Regarding that bit of code... it does and doesn't help. To my mind I'm using the API in the correct way: GLFWImage.Buffer implements Autoclosable, therefore, it must be usable in a try-with-resources block. If this is not the case, it must not implement Autoclosable. Even if this is explicitly stated in the Javadoc, it still fails because code itself can't read Javadocs and does what it is supposed to do when confronted by interfaces with a specific contract. The API as it stands (and anywhere else this may be occurring) is simply asking for big trouble, and looks like it's found it too.
Even so - there should be actual runtime exception checks that are always on for management of this sort of thing in LWJGL I think. Correctness IMO always trumps performance. If I were worried about pure performance, I'd be using C.
I totally get your point of view and the concerns you raise have been carefully considered... years ago.
The chosen solution for correctness was the DebugAllocator. The exception you were seeing ("The memory address specified is not being tracked") was saying that someone tried to free a pointer that was never allocated by an explicit allocation API. It also triggers on a double-free. It is not enabled by default because of the performance impact. The current implementation uses a global ConcurrentHashMap from Long to Allocation, where Allocation holds the allocation size, thread ID and stacktrace
where the allocation happened. Even with the new stack walking API in Java 9, this is very expensive.
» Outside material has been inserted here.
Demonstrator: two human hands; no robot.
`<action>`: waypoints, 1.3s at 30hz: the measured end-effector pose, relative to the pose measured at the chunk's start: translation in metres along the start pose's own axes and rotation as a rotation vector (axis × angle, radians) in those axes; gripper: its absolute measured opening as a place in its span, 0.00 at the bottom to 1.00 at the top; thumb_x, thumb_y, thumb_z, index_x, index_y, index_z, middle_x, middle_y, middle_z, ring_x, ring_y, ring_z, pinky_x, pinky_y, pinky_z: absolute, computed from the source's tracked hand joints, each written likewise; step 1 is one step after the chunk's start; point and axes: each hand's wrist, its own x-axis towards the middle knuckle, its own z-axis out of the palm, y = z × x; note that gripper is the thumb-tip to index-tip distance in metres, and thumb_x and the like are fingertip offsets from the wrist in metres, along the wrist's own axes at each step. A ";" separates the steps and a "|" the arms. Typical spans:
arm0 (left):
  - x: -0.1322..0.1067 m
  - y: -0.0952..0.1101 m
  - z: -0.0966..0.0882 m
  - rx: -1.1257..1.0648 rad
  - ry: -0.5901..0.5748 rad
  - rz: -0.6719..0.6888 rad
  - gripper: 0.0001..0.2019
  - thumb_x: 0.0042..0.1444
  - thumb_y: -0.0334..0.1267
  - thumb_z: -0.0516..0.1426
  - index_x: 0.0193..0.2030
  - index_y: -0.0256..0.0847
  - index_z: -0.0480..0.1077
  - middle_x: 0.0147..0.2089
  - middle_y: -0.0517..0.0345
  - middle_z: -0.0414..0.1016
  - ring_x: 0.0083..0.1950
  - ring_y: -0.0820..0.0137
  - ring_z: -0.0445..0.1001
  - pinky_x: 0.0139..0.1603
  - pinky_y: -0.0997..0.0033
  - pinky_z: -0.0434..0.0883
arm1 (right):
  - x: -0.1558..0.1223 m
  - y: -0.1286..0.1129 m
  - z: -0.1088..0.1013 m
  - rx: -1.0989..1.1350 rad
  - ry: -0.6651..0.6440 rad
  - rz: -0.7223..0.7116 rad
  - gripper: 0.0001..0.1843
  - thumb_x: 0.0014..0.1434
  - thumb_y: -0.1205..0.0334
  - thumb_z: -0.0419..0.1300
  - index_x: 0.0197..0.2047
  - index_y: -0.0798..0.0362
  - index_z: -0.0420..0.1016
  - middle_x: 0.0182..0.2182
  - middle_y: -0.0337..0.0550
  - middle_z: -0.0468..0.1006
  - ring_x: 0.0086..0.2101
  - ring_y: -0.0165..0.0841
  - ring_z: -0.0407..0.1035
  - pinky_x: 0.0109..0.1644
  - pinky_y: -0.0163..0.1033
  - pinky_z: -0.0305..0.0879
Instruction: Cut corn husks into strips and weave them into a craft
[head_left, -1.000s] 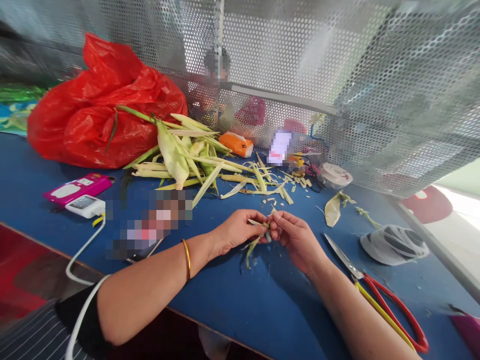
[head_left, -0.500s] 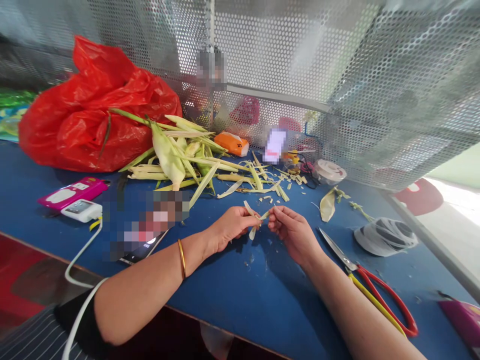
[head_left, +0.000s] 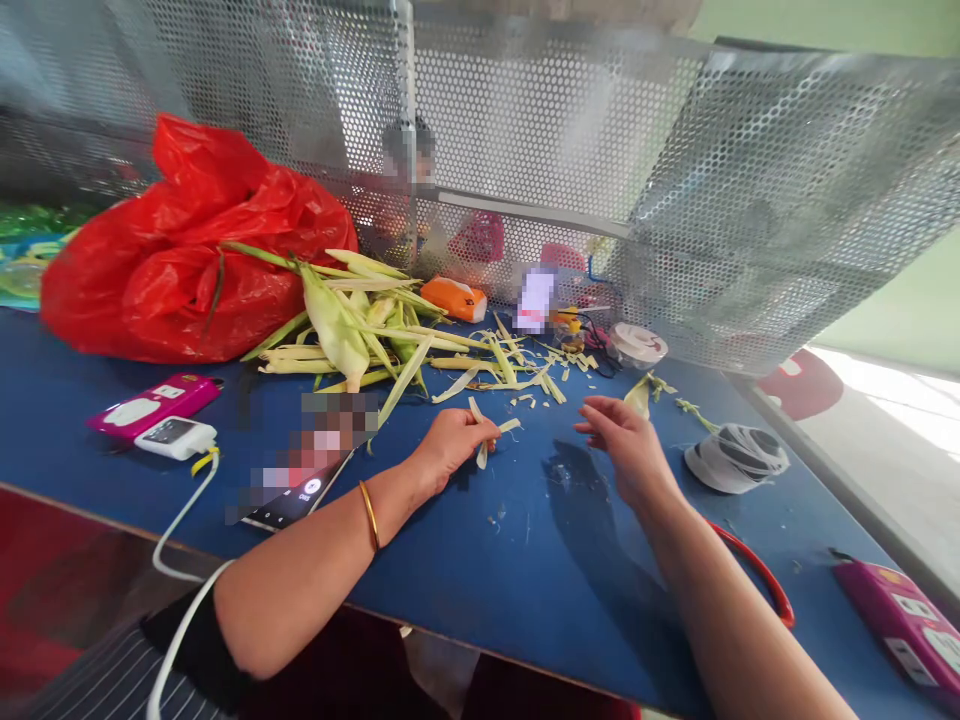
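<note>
My left hand [head_left: 454,447] is closed, pinching folded pale strips of corn husk [head_left: 510,426] just above the blue table [head_left: 480,560]. Ends of the strips stick out past the thumb and fingers. To the right, my right hand [head_left: 619,437] is raised over the table, apart from the strips. Its fingers are stretched out and I see nothing between them. Beneath my right forearm lie scissors, mostly hidden, with the red handle [head_left: 761,575] showing. Beyond the hands is a heap of green and pale corn husks [head_left: 334,325], with small cut bits [head_left: 555,385] scattered beside it.
A red plastic bag [head_left: 187,270] fills the back left. A phone [head_left: 300,500], a pink power bank [head_left: 157,405] and a white cabled device [head_left: 176,437] lie left. At right are a wrapped roll [head_left: 735,460], a tape roll [head_left: 637,343] and another pink power bank [head_left: 900,625]. Perforated metal panels [head_left: 540,120] stand behind.
My right hand has moved away to the right from the husk strips and its fingers have opened. My left hand still holds them. My right arm now covers most of the scissors; the view has shifted.
</note>
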 end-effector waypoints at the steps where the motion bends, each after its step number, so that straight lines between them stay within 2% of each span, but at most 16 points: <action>1: 0.000 0.001 -0.001 0.001 0.000 0.002 0.06 0.46 0.36 0.60 0.23 0.37 0.71 0.21 0.60 0.70 0.18 0.80 0.54 0.20 0.76 0.52 | -0.005 -0.006 -0.013 -0.282 0.011 -0.151 0.17 0.47 0.51 0.67 0.38 0.50 0.75 0.32 0.42 0.77 0.31 0.37 0.72 0.33 0.40 0.63; 3: -0.001 0.001 -0.002 -0.002 0.003 0.005 0.06 0.45 0.35 0.60 0.22 0.37 0.70 0.21 0.60 0.69 0.18 0.81 0.53 0.20 0.76 0.51 | -0.023 -0.011 -0.046 -0.878 -0.014 -0.343 0.14 0.54 0.50 0.60 0.41 0.48 0.75 0.34 0.44 0.79 0.35 0.41 0.73 0.36 0.43 0.62; 4: -0.001 0.001 -0.003 -0.006 0.002 0.003 0.06 0.45 0.35 0.60 0.22 0.37 0.70 0.21 0.60 0.69 0.18 0.81 0.53 0.20 0.76 0.50 | -0.034 -0.010 -0.063 -1.113 -0.012 -0.356 0.13 0.56 0.50 0.58 0.40 0.48 0.75 0.34 0.46 0.79 0.34 0.42 0.73 0.36 0.43 0.62; 6: 0.001 0.000 -0.003 -0.015 0.011 -0.007 0.06 0.46 0.35 0.59 0.22 0.37 0.70 0.20 0.60 0.69 0.18 0.81 0.53 0.19 0.76 0.49 | -0.057 0.002 -0.099 -1.451 -0.010 -0.247 0.13 0.56 0.50 0.54 0.35 0.49 0.74 0.33 0.49 0.79 0.32 0.45 0.74 0.32 0.44 0.61; 8: 0.002 -0.001 -0.003 -0.024 0.029 -0.017 0.06 0.47 0.35 0.59 0.22 0.37 0.70 0.20 0.60 0.68 0.18 0.81 0.53 0.19 0.76 0.49 | -0.074 0.021 -0.128 -1.569 -0.044 -0.127 0.16 0.57 0.49 0.51 0.35 0.49 0.74 0.31 0.50 0.78 0.30 0.47 0.75 0.31 0.45 0.63; 9: 0.003 -0.002 -0.003 -0.029 0.032 -0.018 0.06 0.47 0.35 0.59 0.22 0.37 0.70 0.20 0.60 0.68 0.18 0.81 0.53 0.19 0.77 0.49 | -0.080 0.030 -0.139 -1.551 -0.043 -0.129 0.18 0.58 0.50 0.49 0.41 0.50 0.75 0.33 0.51 0.79 0.32 0.47 0.76 0.33 0.46 0.65; 11: 0.003 -0.003 -0.003 -0.044 0.029 -0.018 0.06 0.47 0.36 0.60 0.23 0.37 0.70 0.20 0.61 0.69 0.18 0.81 0.53 0.19 0.77 0.49 | -0.084 0.044 -0.152 -1.496 -0.035 -0.145 0.23 0.55 0.57 0.49 0.52 0.51 0.73 0.38 0.52 0.80 0.37 0.46 0.77 0.39 0.46 0.68; 13: 0.002 -0.002 -0.003 -0.063 0.002 -0.025 0.08 0.47 0.39 0.62 0.25 0.37 0.70 0.23 0.59 0.71 0.18 0.82 0.54 0.18 0.77 0.46 | -0.082 0.048 -0.157 -1.469 -0.018 -0.120 0.28 0.51 0.61 0.51 0.56 0.50 0.71 0.40 0.51 0.80 0.37 0.46 0.77 0.37 0.44 0.69; 17: -0.003 0.002 -0.007 -0.102 -0.053 -0.056 0.12 0.48 0.45 0.63 0.29 0.37 0.71 0.30 0.57 0.75 0.18 0.82 0.58 0.18 0.78 0.45 | -0.076 0.045 -0.152 -1.324 0.018 -0.068 0.31 0.45 0.63 0.54 0.55 0.49 0.70 0.33 0.45 0.80 0.30 0.44 0.75 0.33 0.43 0.66; 21: -0.004 0.004 -0.010 -0.124 -0.078 -0.060 0.11 0.48 0.43 0.61 0.29 0.36 0.72 0.31 0.56 0.76 0.19 0.82 0.60 0.18 0.77 0.47 | -0.085 0.046 -0.130 -0.846 0.057 -0.108 0.29 0.50 0.55 0.58 0.57 0.47 0.66 0.24 0.36 0.71 0.24 0.37 0.67 0.31 0.40 0.62; 22: -0.003 0.005 -0.010 -0.123 -0.077 -0.063 0.10 0.48 0.42 0.60 0.28 0.35 0.72 0.31 0.56 0.76 0.19 0.81 0.60 0.18 0.77 0.46 | -0.088 0.046 -0.121 -0.657 0.009 -0.101 0.32 0.51 0.52 0.60 0.59 0.47 0.65 0.25 0.36 0.70 0.24 0.35 0.65 0.29 0.39 0.61; 24: -0.002 0.004 -0.009 -0.123 -0.070 -0.060 0.09 0.47 0.40 0.59 0.27 0.35 0.72 0.30 0.56 0.76 0.19 0.81 0.60 0.18 0.77 0.46 | -0.091 0.044 -0.099 -0.371 -0.116 0.049 0.35 0.50 0.45 0.63 0.60 0.44 0.64 0.25 0.33 0.66 0.20 0.29 0.57 0.23 0.34 0.53; 27: 0.000 0.002 -0.008 -0.129 -0.049 -0.048 0.09 0.45 0.40 0.59 0.26 0.35 0.72 0.29 0.57 0.75 0.19 0.81 0.59 0.19 0.77 0.46 | -0.089 0.032 -0.064 -0.157 -0.346 0.266 0.38 0.45 0.42 0.69 0.57 0.44 0.67 0.27 0.33 0.65 0.19 0.23 0.51 0.20 0.31 0.46; 30: 0.000 0.002 -0.008 -0.154 -0.020 -0.053 0.08 0.43 0.40 0.59 0.24 0.35 0.71 0.24 0.59 0.71 0.18 0.81 0.57 0.19 0.76 0.45 | -0.080 0.015 -0.038 -0.151 -0.518 0.341 0.37 0.46 0.40 0.69 0.56 0.45 0.67 0.28 0.33 0.62 0.21 0.23 0.50 0.21 0.29 0.46; 34: 0.002 0.004 -0.009 -0.196 0.042 -0.044 0.08 0.42 0.39 0.58 0.23 0.35 0.70 0.23 0.60 0.70 0.18 0.81 0.57 0.19 0.75 0.44 | -0.072 -0.002 -0.022 -0.251 -0.675 0.203 0.42 0.43 0.37 0.70 0.56 0.47 0.66 0.30 0.35 0.62 0.26 0.26 0.52 0.24 0.29 0.50; 39: 0.003 0.004 -0.008 -0.210 0.103 -0.046 0.07 0.44 0.39 0.58 0.25 0.36 0.70 0.24 0.59 0.72 0.18 0.81 0.58 0.19 0.75 0.46 | -0.068 0.002 -0.018 -0.445 -0.670 0.165 0.41 0.49 0.31 0.62 0.58 0.50 0.65 0.26 0.32 0.55 0.24 0.26 0.48 0.22 0.31 0.48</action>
Best we could do is make the DebugAllocator implementation configurable and have an alternative implementation (per-thread state, primitive collections, no call stack tracking) that might be more reasonable to have always enabled during development (e.g. enabled-by-default in Debug mode, without a separate switch).
One might think that doing some kind of tracking or detection per buffer/struct would be ideal. First of all, buffers come from the JDK and there's no way to add extra state, so immediately we don't have a general solution, we're left with structs only. Most importantly though, this is virtually an impossible problem to solve: The backing buffer might be sliced/duplicated. A Struct might have come from a StructBuffer. The StructBuffer itself might be sliced/duplicated. We'd have to recurse through the chain, doing instanceof checks and then we'd still need to examine private NIO buffer data. And we'd still not be 100% sure about ownership, we'd have to consider the API used: We just got a pointer from an API, are we responsible for freeing it or will the API take care of it? It becomes too much. And it's not like C does anything better about this, tracking pointer ownership is the developer's responsibility. Rust is the only language with robust ownership tracking, but we can't expect LWJGL to be comparable to Rust, can we?
Anyway, I think getting used to the API more will help. Quick reminder of how the "what to use for allocation" algorithm goes:
1. Is it a short-lived, small-sized allocation? Use the MemoryStack.
* Anything allocated via the MemoryStack must NOT be explicitly freed.
* You manipulate the stack instead, a pop will free anything allocated after the last push. This can be done either automatically in a try-with-resources block, or by calling push/pop explicitly.
* Yes, the MemoryStack is AutoCloseable too and close() delegates to pop().
2. Is it a long-lived and/or big allocation and it has a clearly defined life-cycle? Use the explicit allocation/deallocation API.
* If it's called malloc/calloc/realloc, it's an explicit allocation that must be freed manually.
* This is where you'd use try-with-resources to do the free safely/automatically.
3. Weird life-cycle or too much hassle to track liveness? Use BufferUtils.
* If it starts with "create", it uses ByteBuffer.allocateDirect under the hood. It must NOT be explicitly freed.
* Same semantics as every allocation in an LWJGL 2-based application, the allocation will be freed by the GC.